Stiles smiled tiredly as he flopped on his bed after coming home from Scott’s. They had had a marathon of Buffy and it had been _awesome_ , no matter what Jackson and the rest thought. What was not to like? Supernatural creatures, compelling characters, compelling strong _female_ characters his mom had liked, a good enough plot for a show about, well, supernatural creatures. They had eaten junk food until the point of almost passing out. It was rare but there were times when Stiles would experience a _real_ dream, one where he couldn’t escape from and embellish, and he had a feeling he was about to have one today, so heavy he felt. Heavy and fuzzy, barely recognizing his dad when he came to take him home after his shift.

The first time that had happened he had panicked and cried until his mom and dad had taken him to their bed and he could cling onto their soothing dreams afterwards. The first time it happened with Peter had caused the big lump of a wolf to sulk until Stiles explained why he hadn’t been able to visit the night before without notice.

His eyes fell close.

And he dreamed.

***

Something warm and wet was moving up from Stiles’ navel to his chest. There was a presence on top of him, hot and heavy, but not unpleasant at all. Stiles whined when the wet heat pulled away, only to be replaced with what seemed like hands. Large hands. Hands that could keep Stiles still no matter how much he squirmed.

The heat was blowing into his ear and Stiles shuddered, shivers running down his back. It was amazing. His own hands explored the body. It was clear it wasn’t a girl’s body. There were no soft curves to hold, only hard lines and barely hidden strength. It felt familiar, somehow, but Stiles couldn’t imagine why that was.
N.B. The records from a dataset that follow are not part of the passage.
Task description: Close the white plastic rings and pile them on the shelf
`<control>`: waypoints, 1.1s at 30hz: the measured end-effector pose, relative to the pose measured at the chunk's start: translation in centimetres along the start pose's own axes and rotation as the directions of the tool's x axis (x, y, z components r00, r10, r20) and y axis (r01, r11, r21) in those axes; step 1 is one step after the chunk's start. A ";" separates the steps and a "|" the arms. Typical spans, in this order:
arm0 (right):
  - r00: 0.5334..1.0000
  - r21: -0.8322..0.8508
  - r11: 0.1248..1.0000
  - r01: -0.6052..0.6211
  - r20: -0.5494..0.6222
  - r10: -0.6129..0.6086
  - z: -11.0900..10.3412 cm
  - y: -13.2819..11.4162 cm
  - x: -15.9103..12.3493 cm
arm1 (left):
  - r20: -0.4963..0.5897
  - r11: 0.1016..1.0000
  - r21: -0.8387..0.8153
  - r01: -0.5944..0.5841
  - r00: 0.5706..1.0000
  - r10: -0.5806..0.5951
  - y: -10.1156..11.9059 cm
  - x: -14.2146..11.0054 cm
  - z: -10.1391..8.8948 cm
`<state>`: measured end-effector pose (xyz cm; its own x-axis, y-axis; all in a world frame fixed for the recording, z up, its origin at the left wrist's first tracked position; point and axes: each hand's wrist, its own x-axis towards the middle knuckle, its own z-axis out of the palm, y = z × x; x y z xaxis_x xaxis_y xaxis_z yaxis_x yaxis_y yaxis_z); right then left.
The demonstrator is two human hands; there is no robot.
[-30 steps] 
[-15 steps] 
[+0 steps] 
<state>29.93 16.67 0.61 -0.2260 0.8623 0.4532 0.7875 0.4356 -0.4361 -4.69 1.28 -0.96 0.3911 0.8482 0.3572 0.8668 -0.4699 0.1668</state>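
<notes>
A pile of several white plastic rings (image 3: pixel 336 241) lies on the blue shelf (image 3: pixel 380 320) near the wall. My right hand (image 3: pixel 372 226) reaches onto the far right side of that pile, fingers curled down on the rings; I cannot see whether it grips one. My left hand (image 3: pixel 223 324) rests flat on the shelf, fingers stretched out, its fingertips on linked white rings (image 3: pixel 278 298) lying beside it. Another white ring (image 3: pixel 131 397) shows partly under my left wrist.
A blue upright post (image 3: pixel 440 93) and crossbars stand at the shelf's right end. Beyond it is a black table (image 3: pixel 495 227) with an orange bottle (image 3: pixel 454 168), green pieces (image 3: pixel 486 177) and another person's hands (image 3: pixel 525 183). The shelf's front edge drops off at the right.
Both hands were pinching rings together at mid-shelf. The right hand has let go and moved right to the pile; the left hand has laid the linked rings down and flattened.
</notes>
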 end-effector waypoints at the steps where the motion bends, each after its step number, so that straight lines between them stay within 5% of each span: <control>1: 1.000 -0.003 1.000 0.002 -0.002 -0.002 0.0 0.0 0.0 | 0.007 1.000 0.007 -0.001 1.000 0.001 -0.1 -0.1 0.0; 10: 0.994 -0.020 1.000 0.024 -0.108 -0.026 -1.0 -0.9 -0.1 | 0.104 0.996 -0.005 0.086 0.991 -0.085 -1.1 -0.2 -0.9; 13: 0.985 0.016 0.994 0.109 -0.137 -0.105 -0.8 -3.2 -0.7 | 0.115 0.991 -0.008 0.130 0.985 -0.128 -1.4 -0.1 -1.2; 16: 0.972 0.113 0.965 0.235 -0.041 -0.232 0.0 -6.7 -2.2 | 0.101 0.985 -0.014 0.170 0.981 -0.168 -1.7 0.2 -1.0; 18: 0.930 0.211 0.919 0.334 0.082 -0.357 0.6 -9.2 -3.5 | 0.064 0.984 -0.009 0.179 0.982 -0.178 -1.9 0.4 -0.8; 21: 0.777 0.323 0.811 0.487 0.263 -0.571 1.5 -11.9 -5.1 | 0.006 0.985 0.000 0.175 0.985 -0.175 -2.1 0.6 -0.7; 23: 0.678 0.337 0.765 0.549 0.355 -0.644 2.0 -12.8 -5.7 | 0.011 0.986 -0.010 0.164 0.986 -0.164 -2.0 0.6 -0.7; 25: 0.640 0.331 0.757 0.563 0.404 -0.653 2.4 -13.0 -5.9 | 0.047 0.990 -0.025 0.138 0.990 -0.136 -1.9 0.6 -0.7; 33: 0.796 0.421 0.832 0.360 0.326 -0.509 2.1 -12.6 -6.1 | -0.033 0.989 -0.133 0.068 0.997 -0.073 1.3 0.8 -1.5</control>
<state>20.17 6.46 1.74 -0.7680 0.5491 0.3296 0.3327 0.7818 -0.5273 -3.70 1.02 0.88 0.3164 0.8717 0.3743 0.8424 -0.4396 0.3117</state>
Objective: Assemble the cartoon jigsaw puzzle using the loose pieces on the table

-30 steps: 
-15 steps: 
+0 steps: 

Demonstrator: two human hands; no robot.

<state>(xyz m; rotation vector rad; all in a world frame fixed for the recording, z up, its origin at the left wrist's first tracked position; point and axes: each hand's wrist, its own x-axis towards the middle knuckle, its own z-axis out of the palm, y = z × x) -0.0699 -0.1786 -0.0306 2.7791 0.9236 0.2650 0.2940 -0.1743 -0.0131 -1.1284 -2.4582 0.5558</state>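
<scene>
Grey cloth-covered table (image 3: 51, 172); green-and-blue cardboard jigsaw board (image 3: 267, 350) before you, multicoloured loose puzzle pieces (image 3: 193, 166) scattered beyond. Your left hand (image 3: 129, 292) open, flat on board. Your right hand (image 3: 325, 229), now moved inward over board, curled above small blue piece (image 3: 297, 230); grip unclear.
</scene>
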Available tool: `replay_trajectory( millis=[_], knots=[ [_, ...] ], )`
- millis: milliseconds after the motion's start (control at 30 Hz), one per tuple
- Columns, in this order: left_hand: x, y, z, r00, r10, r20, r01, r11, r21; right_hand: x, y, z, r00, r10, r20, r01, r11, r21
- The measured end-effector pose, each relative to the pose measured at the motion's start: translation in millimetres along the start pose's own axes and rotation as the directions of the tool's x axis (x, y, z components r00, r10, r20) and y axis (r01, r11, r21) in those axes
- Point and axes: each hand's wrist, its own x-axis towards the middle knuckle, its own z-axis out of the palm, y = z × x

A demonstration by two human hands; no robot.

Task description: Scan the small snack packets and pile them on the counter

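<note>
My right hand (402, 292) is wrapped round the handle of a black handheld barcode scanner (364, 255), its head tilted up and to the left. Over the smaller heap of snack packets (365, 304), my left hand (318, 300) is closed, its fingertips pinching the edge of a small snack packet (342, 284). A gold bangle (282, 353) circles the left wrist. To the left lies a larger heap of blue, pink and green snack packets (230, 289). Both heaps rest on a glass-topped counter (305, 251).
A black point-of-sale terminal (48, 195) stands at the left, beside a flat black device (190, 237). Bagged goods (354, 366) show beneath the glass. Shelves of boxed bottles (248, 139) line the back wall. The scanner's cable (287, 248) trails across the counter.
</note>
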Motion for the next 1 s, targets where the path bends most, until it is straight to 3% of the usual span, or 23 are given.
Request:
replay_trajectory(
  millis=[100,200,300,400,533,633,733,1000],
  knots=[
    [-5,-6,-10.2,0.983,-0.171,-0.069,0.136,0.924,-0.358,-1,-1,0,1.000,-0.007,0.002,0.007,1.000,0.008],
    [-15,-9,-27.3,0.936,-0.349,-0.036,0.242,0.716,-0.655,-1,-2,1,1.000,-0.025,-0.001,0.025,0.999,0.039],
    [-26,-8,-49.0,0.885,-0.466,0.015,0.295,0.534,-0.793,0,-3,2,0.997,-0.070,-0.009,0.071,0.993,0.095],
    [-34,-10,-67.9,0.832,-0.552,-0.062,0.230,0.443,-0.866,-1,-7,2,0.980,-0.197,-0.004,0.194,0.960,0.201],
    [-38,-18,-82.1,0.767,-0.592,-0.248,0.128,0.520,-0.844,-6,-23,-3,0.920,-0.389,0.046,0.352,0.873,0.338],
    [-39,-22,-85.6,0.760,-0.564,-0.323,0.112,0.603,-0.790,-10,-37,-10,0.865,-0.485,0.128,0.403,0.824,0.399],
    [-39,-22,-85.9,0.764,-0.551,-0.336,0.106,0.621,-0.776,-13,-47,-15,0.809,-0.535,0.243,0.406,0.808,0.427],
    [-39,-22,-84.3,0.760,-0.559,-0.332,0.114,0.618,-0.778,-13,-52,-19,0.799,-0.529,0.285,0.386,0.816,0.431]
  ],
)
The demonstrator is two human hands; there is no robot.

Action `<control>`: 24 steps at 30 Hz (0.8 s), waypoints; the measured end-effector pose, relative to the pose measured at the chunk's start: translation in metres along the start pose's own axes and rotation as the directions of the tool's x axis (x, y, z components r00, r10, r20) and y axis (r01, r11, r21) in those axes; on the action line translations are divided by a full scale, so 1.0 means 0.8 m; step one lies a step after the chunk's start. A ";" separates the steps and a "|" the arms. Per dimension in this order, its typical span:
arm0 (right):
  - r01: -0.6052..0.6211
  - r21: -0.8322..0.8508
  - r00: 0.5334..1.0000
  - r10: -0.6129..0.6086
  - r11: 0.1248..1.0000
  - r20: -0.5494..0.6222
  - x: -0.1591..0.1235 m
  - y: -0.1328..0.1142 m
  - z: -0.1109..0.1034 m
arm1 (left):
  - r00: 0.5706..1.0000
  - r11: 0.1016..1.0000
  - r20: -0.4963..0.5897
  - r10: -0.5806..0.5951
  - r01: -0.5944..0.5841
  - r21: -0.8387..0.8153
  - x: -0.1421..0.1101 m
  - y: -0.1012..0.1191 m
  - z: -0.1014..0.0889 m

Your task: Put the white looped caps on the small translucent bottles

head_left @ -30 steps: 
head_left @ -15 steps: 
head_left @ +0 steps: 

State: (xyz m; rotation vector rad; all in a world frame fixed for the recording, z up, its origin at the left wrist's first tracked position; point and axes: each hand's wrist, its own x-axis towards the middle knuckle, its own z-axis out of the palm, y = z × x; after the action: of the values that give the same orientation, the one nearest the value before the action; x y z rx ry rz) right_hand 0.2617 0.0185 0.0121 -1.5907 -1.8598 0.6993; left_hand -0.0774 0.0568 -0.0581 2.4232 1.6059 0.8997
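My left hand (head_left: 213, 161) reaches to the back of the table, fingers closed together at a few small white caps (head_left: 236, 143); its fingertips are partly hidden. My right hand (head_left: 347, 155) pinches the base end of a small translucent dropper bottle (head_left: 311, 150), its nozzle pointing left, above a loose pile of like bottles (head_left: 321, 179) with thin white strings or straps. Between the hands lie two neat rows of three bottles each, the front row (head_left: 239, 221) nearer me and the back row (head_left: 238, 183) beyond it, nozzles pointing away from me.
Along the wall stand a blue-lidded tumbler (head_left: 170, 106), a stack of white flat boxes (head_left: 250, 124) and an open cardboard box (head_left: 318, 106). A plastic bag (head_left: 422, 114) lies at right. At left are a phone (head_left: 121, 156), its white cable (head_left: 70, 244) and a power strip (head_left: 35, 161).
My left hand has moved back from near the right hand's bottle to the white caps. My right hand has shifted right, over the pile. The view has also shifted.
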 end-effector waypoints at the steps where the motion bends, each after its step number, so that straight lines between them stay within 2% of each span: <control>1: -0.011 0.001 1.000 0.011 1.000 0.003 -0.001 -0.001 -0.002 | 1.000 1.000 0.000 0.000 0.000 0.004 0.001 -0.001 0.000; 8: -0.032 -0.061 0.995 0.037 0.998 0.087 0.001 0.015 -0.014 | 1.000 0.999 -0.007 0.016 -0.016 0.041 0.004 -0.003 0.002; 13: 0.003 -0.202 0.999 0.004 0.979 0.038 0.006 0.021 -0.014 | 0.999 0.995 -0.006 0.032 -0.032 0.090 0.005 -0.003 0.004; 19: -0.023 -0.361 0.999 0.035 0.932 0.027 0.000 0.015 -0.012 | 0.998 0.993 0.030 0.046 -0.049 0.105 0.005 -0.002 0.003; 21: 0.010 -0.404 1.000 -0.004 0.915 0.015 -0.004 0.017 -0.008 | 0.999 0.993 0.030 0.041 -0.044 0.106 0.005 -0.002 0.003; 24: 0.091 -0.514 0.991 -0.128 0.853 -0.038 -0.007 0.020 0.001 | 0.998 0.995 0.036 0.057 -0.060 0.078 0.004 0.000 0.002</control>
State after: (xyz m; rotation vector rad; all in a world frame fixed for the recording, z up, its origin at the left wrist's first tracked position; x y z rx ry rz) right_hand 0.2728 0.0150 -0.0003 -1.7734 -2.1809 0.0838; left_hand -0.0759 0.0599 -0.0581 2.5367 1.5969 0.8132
Hips pushed against his, ground deep and hard.

Stiles moaned.

He came.

He woke up.

Well, he thought, mind hazy, first sunbeams lightening his room. Guess he was gay then. Or at least bi. Or just a teen. Stiles stretched and wrinkled his nose as his boxers felt awfully sticky.

He needed a shower.

And a talk with his dad, probably, which, no.

A shower it was then.

***

Stiles was fourteen when it happened.

In the past year Peter’s dream had started to become easier and easier to handle. Like, he _actually_ _managed_ to conjure that rope? Although, like the one they made from their clothes, it didn’t actually _work_. But the more Stiles imagined stuff there, the easier it became.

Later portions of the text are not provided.